The first aspects of the opening definition have been firmly grounded – something which is immaterial cannot conform to the physical laws of movement, and its essence of perfection make it a fixed cause of the motion of all things in their desire to attain that perfection.  However, the second half of the definition is the problematic one.  How can a god who can be weighed down by the operation of self-consciousness still manage to provide a perfect model to move all things? How could this Mover, immaterial out of mathematical necessity in order to remain perfect, have a tactile knowledge of the physical world which revolves around it?  Supposing it did, how would that affect its perfection?
 
The majority of Part 9 is spent dealing with these aforementioned potential paradoxes.

Aristotle dismisses the first concern raised easily – attributing self-consciousness to a function of common sense which an immaterial being could not have.  Much more effort is spent on contemplation on what such a being could spend time pondering.  The concept of the Mover constantly thinking of nothing is quickly addressed: “For if it thinks of nothing, what is there here of dignity? It is just like one who sleeps.”  Aristotle’s observations about “the good in nature…present both as the leader and the order” suggest that perhaps the Mover contemplates the infinite web of the perfect forms.  Whatever the specifics, Aristotle sums up by defining Divine thought as “thought thinking itself”. 

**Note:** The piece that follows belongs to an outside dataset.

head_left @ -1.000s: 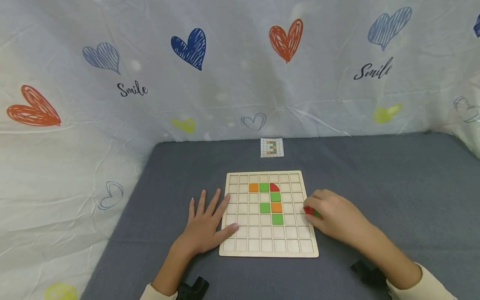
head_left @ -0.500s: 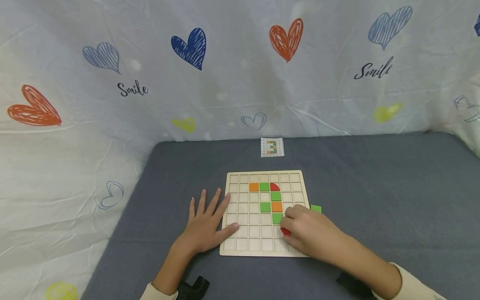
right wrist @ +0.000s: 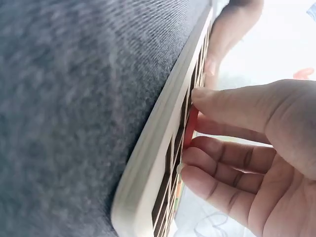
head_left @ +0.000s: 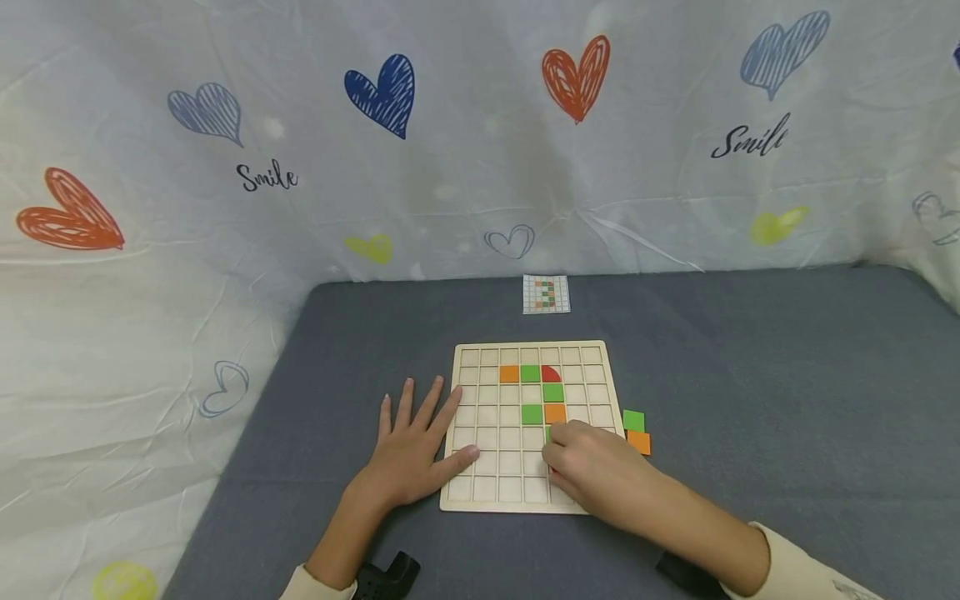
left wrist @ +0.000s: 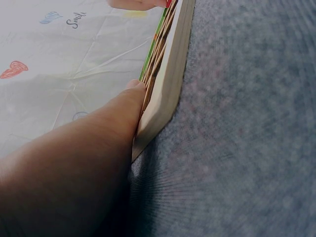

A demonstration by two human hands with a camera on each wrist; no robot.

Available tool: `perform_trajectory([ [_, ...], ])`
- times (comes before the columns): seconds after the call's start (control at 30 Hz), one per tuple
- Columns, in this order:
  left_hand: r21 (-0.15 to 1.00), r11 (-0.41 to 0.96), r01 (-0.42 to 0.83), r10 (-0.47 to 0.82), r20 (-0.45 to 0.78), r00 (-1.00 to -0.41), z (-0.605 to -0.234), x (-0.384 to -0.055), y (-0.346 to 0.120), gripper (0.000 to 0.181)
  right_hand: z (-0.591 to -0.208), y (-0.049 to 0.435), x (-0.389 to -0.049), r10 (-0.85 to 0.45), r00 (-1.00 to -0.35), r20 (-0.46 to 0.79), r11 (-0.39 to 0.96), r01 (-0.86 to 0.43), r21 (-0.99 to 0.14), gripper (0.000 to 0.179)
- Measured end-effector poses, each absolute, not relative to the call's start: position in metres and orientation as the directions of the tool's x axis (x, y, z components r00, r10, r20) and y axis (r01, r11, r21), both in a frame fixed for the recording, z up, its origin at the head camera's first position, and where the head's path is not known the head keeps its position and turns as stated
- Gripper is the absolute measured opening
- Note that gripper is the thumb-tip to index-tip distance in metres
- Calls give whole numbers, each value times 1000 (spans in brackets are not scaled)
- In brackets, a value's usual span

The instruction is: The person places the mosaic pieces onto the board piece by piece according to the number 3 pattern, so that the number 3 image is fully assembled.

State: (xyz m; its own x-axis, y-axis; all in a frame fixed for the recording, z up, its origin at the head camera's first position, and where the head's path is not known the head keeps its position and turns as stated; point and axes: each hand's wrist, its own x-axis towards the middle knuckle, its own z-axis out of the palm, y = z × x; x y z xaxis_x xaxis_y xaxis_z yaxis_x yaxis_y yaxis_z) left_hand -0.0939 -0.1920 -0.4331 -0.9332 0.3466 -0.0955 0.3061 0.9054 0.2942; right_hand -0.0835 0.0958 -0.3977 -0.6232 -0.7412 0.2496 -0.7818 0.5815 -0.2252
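A wooden grid board [head_left: 487, 492] lies in the middle of the head view, holding several orange and green square tiles and a red quarter-round tile [head_left: 550, 374]. My left hand [head_left: 411, 457] rests spread on the board's left edge, thumb and index finger over its rim. Over the lower middle cells, my right hand [head_left: 600, 471] pinches another red tile [right wrist: 190, 129] between thumb and fingers. This tile is low against the grid in the right wrist view, and mostly hidden from the head camera. One green tile [head_left: 548, 434] is partly covered by the right hand.
A loose green tile [head_left: 633, 420] and an orange tile [head_left: 639, 442] lie by the board's right edge. Behind the board is a small printed pattern card [head_left: 546, 295]. Grey cloth [head_left: 787, 375] covers the table, and a white heart-printed curtain [head_left: 465, 167] hangs behind.
My right hand has carried the red tile from the board's right edge leftward onto the lower middle cells, uncovering the loose green and orange tiles. The left hand stays in place.
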Motion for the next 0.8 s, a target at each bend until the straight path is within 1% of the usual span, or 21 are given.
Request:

The repercussions of the potential pratfalls of a god sheltered from his creation, which is likewise tied to the god’s existence – and at the same time shielded from it, is one of the strongest legacies born of this particular book of Metaphysics.  Aristotle created a god which can be known by theoretical science, and those sciences are dependant on that god for their existence. The gulf between the two forms, the Divine, and the Natural (or Physical), however, prevent Science from ever discovering too much about that Mover.  This philosophical conundrum led to the rise of three separate religions (Christianity, Mohammedanism, and Neoplatonism), which over time sought to better illuminate the mysterious relationship between the Mover and Matter.  This change within thought, striving towards the perfection of its ideal, would probably have pleased, or at least amused Aristotle.

In summation, Aristotle’s Mover is an entity which lives up to both halves of the definition of “Unmoved”.  Aristotle’s physical/mathematical structure of the material world required an immobile immaterial of infinite perfection entity as a centerpiece.  The lack of self consciousness or sensory and transitory experiences on the part of this god removed it from the physical experiences of the world.  The Mover is not affected by the inherent beauty or chaos of the near infinite changes of matter, in their myriads of attempts to attain their singular perfections of form.  On both a physical and ethereal level, Aristotle’s Mover achieves the perfection of the form of “Unmoved”.